**Work required:** In the records below, find the line holding "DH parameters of" and the line holding "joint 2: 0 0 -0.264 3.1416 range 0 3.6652". Set down both, with every line between them, exactly.

(Beginning of The records)

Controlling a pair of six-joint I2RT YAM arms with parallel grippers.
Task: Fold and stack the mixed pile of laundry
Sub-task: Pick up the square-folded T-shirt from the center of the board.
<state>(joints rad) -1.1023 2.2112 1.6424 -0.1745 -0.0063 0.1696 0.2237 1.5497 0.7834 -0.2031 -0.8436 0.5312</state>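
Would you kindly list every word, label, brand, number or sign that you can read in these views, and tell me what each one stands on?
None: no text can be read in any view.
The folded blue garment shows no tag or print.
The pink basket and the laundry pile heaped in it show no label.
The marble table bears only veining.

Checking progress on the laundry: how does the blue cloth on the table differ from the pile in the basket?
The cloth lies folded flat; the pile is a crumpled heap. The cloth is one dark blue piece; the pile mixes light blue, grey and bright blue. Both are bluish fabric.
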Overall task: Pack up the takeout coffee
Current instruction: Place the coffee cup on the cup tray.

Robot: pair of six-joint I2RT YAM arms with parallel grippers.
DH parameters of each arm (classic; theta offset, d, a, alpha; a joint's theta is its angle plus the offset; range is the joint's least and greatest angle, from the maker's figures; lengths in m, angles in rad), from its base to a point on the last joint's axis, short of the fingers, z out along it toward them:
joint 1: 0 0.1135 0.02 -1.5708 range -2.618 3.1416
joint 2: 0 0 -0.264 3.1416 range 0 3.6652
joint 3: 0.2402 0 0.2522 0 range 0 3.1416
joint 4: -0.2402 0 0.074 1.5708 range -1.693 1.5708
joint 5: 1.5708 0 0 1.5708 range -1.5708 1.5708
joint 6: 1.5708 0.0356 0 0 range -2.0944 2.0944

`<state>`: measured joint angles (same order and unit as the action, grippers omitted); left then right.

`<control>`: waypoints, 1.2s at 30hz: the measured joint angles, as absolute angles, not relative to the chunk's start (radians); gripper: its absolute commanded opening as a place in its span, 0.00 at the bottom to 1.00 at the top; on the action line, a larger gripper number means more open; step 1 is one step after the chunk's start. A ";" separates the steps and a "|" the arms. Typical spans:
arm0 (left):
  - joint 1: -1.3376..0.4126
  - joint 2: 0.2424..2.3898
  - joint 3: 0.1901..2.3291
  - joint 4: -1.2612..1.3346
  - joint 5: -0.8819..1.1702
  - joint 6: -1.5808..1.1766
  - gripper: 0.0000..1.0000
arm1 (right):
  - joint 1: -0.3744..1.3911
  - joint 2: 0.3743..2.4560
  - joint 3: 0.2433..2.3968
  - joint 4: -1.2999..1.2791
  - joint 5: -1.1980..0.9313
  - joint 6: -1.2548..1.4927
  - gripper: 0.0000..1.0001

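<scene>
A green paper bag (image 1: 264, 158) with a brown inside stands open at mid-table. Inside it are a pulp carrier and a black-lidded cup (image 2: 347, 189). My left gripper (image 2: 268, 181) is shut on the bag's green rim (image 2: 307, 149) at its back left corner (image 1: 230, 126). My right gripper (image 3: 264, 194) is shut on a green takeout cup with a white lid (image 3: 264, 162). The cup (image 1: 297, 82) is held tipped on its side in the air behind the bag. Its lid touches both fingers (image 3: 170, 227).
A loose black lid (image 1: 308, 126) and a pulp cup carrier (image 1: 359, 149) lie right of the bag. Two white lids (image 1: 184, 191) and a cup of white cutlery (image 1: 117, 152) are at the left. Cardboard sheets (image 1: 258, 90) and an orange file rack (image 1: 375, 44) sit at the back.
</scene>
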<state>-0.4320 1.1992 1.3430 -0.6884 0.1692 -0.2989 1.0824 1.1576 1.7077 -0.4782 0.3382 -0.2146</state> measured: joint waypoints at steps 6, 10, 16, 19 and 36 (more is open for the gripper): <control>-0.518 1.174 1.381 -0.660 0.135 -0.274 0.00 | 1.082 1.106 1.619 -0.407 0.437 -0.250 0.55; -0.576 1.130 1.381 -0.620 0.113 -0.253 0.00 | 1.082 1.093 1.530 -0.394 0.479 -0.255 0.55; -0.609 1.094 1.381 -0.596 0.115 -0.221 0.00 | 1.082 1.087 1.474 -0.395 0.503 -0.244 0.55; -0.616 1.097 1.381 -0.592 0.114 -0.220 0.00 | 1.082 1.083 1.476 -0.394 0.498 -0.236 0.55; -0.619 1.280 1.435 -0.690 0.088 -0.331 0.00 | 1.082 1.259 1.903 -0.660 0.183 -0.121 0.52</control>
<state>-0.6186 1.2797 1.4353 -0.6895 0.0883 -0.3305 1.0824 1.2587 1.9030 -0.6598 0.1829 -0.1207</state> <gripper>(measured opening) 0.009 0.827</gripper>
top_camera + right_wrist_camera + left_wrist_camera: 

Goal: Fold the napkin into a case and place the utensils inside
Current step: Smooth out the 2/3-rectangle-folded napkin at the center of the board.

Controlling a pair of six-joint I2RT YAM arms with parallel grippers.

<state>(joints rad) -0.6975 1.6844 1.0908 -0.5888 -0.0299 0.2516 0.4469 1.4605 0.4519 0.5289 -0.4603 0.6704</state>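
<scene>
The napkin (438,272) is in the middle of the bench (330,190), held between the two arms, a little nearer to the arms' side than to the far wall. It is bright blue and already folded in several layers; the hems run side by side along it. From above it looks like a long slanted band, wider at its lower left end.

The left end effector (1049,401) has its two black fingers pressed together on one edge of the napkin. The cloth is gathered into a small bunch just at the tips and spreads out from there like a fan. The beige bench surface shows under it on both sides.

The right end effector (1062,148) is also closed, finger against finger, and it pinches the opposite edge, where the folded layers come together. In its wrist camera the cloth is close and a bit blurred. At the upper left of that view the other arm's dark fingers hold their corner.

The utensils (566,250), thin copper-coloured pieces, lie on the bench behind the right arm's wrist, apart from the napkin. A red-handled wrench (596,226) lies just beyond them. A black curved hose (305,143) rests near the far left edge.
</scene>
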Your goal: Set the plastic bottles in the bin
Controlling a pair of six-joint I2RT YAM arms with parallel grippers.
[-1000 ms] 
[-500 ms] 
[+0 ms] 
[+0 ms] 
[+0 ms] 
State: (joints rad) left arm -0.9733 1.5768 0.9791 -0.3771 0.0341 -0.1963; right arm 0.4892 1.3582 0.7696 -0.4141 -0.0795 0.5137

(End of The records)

**Output for this task:**
DH parameters of each arm (classic; theta offset, d, a, alpha; a joint's theta is its angle plus the offset; range is the joint's least and greatest angle, from the maker's figures; lengths in m, angles in rad), from its base to a point on the last joint's axis, short of the fingers, z out along it toward them:
joint 1: 0 0.1135 0.02 -1.5708 range -2.618 3.1416
joint 2: 0 0 -0.264 3.1416 range 0 3.6652

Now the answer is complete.